United States: HHS Issues Proposed 340B Program Omnibus Guidance: Five Things To Watch

Shannon Hartsfield Salimone is a Partner in our Tallahassee office Melissa A. Wong is an Associate in our Boston office .

HIGHLIGHTS:

  • The Department of Health and Human Services (HHS) recently issued a proposed omnibus rule to clarify existing guidance relevant to all 340B Drug Pricing Program stakeholders.
  • Comments on this proposed guidance, due by Oct. 27, 2015, likely will focus on new requirements that may present operational challenges in implementation, including a six-part test for determining patient eligibility for 340B drugs and supplemental measures to prevent duplicate discounts.

The 340B Drug Pricing Program (340B Program), established by Section 602 of the Veterans Health Care Act of 1992, is administered by the Health Resources and Services Administration (HRSA) of HHS. The 340B Program requires drug manufacturers to provide outpatient drugs to particular "covered entities" at a reduced price. HHS recently issued proposed guidance on the 340B Program, with the intent "to provide increased clarity in the marketplace for all 340B Program stakeholders and strengthen HHS's ability to administer the 340B Program effectively."1 Although this omnibus guidance consolidates much of the existing 340B Program guidance, the following proposed provisions merit special attention, particularly to those covered entities, drug manufacturers and other 340B Program stakeholders interested in submitting comments to HHS.

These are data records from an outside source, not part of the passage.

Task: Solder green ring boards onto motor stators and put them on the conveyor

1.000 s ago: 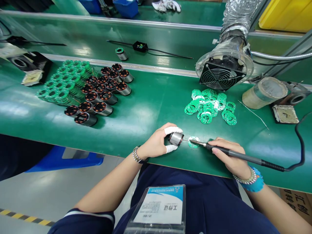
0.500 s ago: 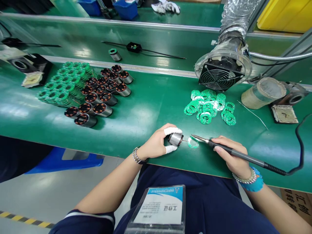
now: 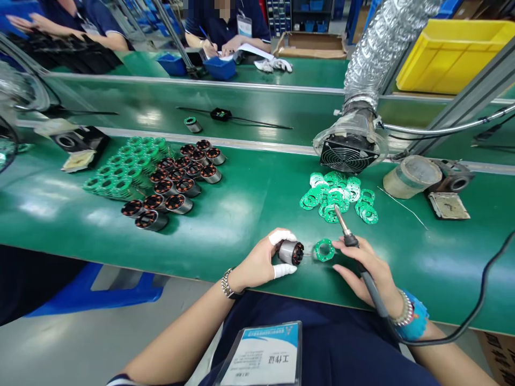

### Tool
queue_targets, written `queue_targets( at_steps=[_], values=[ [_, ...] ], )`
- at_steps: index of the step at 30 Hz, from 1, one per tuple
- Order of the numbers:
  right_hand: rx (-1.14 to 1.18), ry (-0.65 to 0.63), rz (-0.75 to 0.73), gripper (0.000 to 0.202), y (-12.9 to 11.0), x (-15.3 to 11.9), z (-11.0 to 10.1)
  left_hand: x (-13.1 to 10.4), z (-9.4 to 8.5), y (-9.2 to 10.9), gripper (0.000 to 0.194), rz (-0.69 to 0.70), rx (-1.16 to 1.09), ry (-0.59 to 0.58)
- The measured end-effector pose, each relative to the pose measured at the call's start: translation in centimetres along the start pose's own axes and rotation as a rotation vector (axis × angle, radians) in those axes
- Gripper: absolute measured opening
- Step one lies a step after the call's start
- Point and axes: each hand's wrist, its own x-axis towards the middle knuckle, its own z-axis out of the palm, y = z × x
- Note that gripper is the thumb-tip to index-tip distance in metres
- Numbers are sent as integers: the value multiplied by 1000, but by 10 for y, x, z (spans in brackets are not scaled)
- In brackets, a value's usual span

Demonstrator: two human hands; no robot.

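My left hand (image 3: 263, 260), with white covers on thumb and finger, grips a silver motor stator (image 3: 290, 252) lying on its side. Thin wires run from its right end to a green ring-shaped board (image 3: 324, 250). My right hand (image 3: 368, 271) holds a soldering iron (image 3: 366, 276) between fingers and palm, its tip pointing up and away over the loose boards. The thumb and a fingertip of that hand are spread near the ring board's right edge. Several loose green ring boards (image 3: 340, 195) lie in a pile beyond my hands.
Rows of stators (image 3: 177, 187) and green-topped stators (image 3: 124, 166) stand at the left. A fan with a duct (image 3: 348, 153), a round container (image 3: 411, 177) and a soldering stand (image 3: 448, 203) are at the back right. Two people sit across the bench.
The view has tilted up, showing people opposite. My right hand has turned the iron's tip upward and away, and its fingers have opened near the ring board, which now stands more upright.
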Motion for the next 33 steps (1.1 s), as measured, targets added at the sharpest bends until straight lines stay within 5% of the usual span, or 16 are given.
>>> queue_targets(
  at_steps=[11,15,20,23,27,33],
  values=[
    [62,-117,-13,42,-10,13,-16,-2,9,7,52,-112,-457,-78],
    [6,-37,-29,30,-11,13,-12,-2,11,6,54,-93,-152,-79],
    [6,66,192,28,-19,12,5,-1,13,9,57,-37,346,-39],
    [221,28,361,28,-24,14,9,-2,15,15,70,-19,347,-32],
    [499,36,452,26,-25,16,9,-5,28,20,44,-17,361,159],
    [242,89,396,23,-22,16,9,-12,41,21,56,-22,374,158]
  ],
)
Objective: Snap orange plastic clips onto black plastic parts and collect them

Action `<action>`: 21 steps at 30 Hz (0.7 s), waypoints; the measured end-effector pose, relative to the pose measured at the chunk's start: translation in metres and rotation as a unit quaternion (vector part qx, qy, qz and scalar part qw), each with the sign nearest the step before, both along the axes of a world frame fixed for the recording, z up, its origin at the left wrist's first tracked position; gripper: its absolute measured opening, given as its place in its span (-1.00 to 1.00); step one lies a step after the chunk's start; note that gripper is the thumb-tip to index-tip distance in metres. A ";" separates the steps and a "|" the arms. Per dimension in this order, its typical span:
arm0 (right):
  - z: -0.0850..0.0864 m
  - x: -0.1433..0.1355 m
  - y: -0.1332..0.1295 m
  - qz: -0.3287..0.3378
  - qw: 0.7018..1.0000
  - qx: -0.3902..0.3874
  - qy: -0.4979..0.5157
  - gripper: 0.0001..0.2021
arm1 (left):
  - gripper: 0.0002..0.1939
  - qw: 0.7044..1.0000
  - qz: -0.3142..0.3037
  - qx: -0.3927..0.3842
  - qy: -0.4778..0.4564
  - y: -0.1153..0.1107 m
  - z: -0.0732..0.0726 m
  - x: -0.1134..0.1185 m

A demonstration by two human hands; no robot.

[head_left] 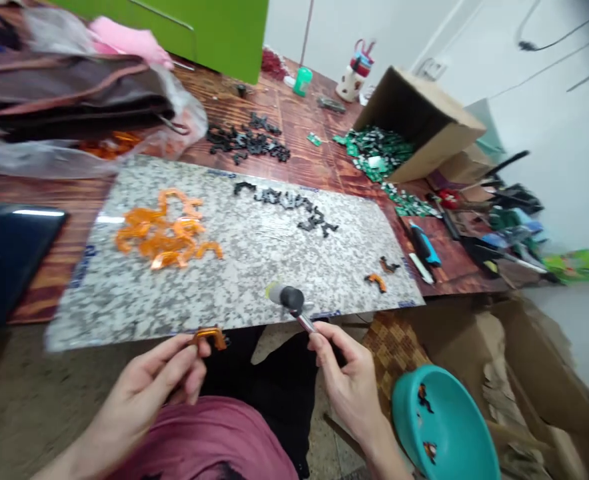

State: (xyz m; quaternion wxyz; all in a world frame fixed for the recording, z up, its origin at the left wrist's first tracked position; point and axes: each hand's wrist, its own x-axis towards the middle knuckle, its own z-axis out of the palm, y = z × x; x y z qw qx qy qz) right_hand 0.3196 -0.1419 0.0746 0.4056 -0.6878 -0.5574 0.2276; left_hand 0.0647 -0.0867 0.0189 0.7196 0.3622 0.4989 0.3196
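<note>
My left hand [161, 377] pinches an orange curved piece [210, 335] with a dark bit at its end, just off the front edge of the speckled board [254, 293]. My right hand [347, 363] grips the metal handle of a small mallet [292, 298]; its black and pale head is over the board's front part. Orange translucent pieces [167, 233] lie heaped on the board's left side. A row of small black pieces [294, 202] lies along its back. Two orange pieces with black parts [375, 282] rest near the right end.
Behind the board are more black pieces [249, 142]. A tipped cardboard box [439, 107] spills green pieces [374, 150]. A blue-handled tool [425, 245] lies right of the board. A teal basin [404, 417] stands low at the right, with a brown bag [69, 93] at the left.
</note>
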 end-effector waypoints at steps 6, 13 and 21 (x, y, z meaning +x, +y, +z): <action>0.010 -0.022 0.000 0.104 0.994 0.025 -0.002 -0.87 | -0.49 0.996 0.026 -0.065 -0.056 0.002 0.009 0.003; 0.031 -0.039 -0.006 0.155 0.984 0.085 0.001 -0.78 | -0.45 0.996 0.018 -0.053 -0.065 0.000 0.004 0.002; 0.017 -0.046 -0.002 0.146 0.988 0.030 -0.041 -0.84 | -0.47 0.997 0.005 -0.043 -0.067 0.002 0.007 0.003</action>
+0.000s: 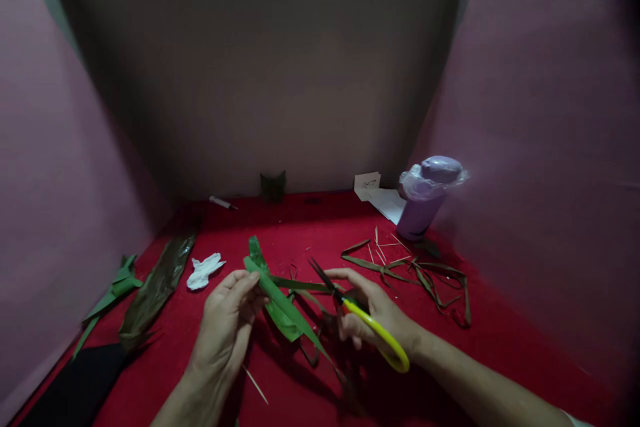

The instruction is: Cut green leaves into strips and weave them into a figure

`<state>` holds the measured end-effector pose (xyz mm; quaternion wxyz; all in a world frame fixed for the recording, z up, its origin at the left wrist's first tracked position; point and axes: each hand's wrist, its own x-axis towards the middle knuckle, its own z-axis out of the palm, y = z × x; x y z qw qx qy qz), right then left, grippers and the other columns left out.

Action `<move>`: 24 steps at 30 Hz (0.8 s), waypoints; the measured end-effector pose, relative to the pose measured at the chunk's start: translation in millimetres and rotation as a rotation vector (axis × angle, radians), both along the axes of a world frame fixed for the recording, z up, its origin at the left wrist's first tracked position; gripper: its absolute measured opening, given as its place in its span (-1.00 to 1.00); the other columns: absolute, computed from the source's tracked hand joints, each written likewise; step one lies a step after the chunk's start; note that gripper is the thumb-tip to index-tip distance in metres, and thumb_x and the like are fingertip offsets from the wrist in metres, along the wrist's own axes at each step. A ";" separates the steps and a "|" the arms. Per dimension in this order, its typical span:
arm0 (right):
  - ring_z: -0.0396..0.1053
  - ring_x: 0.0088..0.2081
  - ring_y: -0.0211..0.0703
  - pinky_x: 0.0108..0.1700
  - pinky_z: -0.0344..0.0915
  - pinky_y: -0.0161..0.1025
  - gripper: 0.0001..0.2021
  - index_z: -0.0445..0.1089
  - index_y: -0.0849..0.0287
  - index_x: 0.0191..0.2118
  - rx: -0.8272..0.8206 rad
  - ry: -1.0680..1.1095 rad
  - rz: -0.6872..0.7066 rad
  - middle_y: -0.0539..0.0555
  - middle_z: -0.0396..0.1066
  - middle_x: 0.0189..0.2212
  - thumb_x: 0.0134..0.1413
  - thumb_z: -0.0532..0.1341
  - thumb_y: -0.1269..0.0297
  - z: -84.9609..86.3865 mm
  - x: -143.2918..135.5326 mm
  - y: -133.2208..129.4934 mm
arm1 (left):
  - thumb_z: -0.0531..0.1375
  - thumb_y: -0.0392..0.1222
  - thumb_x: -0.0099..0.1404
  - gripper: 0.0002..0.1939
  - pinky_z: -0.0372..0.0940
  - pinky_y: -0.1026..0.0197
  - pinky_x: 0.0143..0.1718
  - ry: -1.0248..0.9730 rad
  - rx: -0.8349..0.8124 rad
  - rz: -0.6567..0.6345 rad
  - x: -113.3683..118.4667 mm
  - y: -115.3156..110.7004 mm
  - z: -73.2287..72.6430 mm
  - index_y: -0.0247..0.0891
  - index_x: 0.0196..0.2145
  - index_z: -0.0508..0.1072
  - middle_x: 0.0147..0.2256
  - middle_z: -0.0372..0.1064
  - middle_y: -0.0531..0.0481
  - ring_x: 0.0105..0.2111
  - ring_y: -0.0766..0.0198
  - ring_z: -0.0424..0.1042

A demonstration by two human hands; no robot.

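Note:
My left hand [233, 310] pinches a folded green leaf [277, 303] near its upper end, thumb on top. Long strips of the leaf trail down to the right, over the red surface. In my right hand [373, 307] is a pair of scissors [375, 327] with yellow handles and dark blades pointing up and left. The blades are beside a narrow leaf strip that runs from the left hand toward the right. Whether the right fingers also hold that strip I cannot tell. Brown dried strips lie behind and below the leaf.
Toothpicks [383, 250] and brown strips [440, 273] lie at right, before a purple bin [423, 210] and white papers [383, 200]. At left are a crumpled tissue [205, 271], a brown wrapped bundle [160, 290] and a green folded leaf [117, 287]. A syringe-like tube [223, 202] lies behind.

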<state>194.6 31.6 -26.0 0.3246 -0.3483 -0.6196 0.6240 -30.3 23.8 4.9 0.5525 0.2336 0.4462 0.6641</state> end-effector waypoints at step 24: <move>0.38 -0.34 -0.13 -0.38 0.13 -0.30 -0.70 0.31 0.14 -0.04 0.762 -1.097 -0.363 0.11 0.38 -0.35 0.07 0.09 0.33 -4.1 21.0 25.9 | 0.28 -0.40 0.02 -0.94 0.22 0.43 -0.68 -0.014 0.053 0.007 -22.2 14.9 1.0 -0.37 -0.53 0.43 -0.62 0.33 0.09 -0.68 0.46 0.27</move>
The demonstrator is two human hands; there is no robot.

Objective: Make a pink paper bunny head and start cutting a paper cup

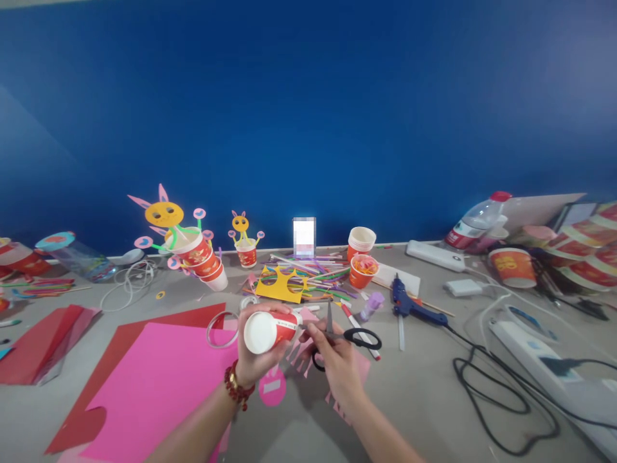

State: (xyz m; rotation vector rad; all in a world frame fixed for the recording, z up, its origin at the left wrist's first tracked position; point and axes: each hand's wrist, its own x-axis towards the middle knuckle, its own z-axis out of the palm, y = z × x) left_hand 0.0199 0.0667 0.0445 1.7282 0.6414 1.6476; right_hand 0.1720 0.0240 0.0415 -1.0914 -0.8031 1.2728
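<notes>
My left hand [260, 360] is wrapped round a red and white paper cup [261, 332], which lies on its side with its white base towards me. Black-handled scissors [357, 335] are in my right hand [337, 360], just right of the cup, their blades pointing away from me. The fingertips of my right hand are close to the cup's rim; whether they touch it is too small to tell. Under and beside my hands are cut pink paper strips [301, 360] and a round pink paper piece [272, 388].
Pink sheets [159, 392] lie at left. Behind stand decorated cups [193, 251], a yellow paper piece [279, 286] and pipe cleaners [318, 267]. To the right are a blue glue gun [409, 305], a marker [361, 331], black cable [475, 360] and a power strip [535, 360].
</notes>
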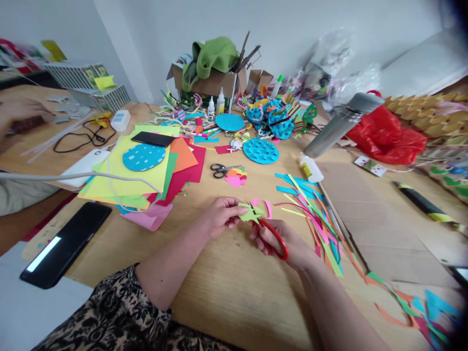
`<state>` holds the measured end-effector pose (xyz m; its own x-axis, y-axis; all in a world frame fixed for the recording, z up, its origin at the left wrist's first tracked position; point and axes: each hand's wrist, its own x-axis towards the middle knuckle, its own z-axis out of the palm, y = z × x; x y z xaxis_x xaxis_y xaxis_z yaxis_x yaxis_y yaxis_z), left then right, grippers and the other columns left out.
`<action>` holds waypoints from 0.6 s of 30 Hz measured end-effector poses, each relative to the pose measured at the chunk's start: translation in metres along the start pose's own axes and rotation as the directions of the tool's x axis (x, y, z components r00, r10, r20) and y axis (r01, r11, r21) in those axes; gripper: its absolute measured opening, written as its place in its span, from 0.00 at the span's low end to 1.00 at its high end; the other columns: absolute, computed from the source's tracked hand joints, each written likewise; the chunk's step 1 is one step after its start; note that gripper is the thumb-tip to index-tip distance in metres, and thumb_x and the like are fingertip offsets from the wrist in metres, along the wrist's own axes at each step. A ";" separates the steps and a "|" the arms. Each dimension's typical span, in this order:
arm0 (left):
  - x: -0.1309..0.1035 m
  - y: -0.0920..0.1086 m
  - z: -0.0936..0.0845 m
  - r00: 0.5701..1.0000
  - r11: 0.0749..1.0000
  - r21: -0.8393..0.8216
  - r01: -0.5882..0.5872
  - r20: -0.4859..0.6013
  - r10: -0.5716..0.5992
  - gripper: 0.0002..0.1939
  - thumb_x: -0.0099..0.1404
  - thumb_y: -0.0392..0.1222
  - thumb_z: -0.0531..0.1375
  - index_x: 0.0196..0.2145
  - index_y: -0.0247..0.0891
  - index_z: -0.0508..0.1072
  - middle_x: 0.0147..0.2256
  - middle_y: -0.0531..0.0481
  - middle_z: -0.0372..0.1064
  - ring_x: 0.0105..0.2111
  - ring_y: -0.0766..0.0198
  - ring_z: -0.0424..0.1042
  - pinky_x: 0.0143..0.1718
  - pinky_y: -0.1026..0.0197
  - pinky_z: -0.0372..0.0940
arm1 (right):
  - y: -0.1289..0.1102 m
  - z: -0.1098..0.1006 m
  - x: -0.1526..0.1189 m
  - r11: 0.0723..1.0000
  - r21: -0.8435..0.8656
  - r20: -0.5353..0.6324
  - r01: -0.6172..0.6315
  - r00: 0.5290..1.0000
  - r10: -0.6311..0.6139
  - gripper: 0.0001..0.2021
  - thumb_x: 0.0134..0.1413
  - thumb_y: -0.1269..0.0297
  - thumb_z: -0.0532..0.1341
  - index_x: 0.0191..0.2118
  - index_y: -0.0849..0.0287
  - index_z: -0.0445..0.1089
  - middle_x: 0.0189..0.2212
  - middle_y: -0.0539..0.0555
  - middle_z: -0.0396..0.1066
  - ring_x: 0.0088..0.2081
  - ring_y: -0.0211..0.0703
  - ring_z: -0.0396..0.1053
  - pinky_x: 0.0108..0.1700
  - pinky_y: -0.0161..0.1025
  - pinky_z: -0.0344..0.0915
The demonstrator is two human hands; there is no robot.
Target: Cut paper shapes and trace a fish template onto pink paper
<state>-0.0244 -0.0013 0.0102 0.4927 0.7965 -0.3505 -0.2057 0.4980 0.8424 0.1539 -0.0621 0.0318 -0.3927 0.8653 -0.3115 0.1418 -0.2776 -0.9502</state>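
My left hand (224,217) pinches a small light-green paper piece (248,212) with jagged edges. In my right hand (281,239) is a pair of red-handled scissors (277,237), with fingers in the loops. Its blades meet the green paper; how far they are apart is hard to see. Just behind the paper lies a curved pink paper scrap (268,209). Farther back, cut paper shapes in pink, orange and yellow (236,177) lie beside small black-handled scissors (219,170).
Coloured sheets (135,180) with a dark phone (152,139) are stacked at left. Paper strips (321,219), a glue bottle (311,168) and cardboard (373,214) lie at right. A steel flask (340,122) stands behind. Another person's hand (25,114) is at far left.
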 end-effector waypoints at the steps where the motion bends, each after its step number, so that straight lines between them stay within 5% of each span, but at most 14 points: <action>1: 0.000 0.000 0.000 1.000 1.000 0.009 -0.007 0.000 0.007 0.18 0.44 0.47 0.70 0.28 0.32 0.73 0.20 0.56 0.64 0.16 0.77 0.57 0.14 0.69 0.45 | 0.000 0.000 0.000 1.000 -0.001 0.000 -0.006 1.000 0.006 0.31 0.42 0.32 0.61 0.28 0.63 0.66 0.19 0.50 0.64 0.19 0.32 0.60 0.21 0.31 0.53; 18: -0.001 -0.001 -0.001 0.999 0.992 0.126 -0.032 0.022 0.029 0.12 0.48 0.44 0.67 0.26 0.32 0.73 0.19 0.55 0.64 0.16 0.76 0.57 0.14 0.70 0.47 | -0.001 -0.002 -0.002 0.999 0.002 0.041 -0.032 0.999 0.032 0.32 0.43 0.33 0.62 0.30 0.64 0.66 0.20 0.51 0.65 0.20 0.33 0.60 0.22 0.32 0.53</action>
<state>-0.0257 -0.0022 0.0097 0.5051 0.8028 -0.3168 -0.1130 0.4254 0.8979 0.1561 -0.0631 0.0332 -0.4250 0.8382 -0.3417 0.1524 -0.3058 -0.9398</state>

1. Defining Covered Outpatient Drugs Eligible for Purchase Under the 340B Program

Although HHS will continue to utilize the same statutory definition of the term "covered outpatient drug" under Sections 1927(k)(2) and 1927(k)(3) of the Social Security Act to determine the drugs eligible for purchase under the 340B Program, the proposed omnibus guidance clarifies how this definition, and particularly, the "limiting definition" under Section 1927(k)(3), would apply. Specifically, the proposed guidance states that a drug, biological product or insulin cannot qualify as a covered outpatient drug under the 340B Program if it meets both of the following conditions:

  • The drug is "provided as part of, or as incident to and in the same setting as," the services listed in Section 1927(k)(3) — such as inpatient hospital, hospice, dental or nursing facility services.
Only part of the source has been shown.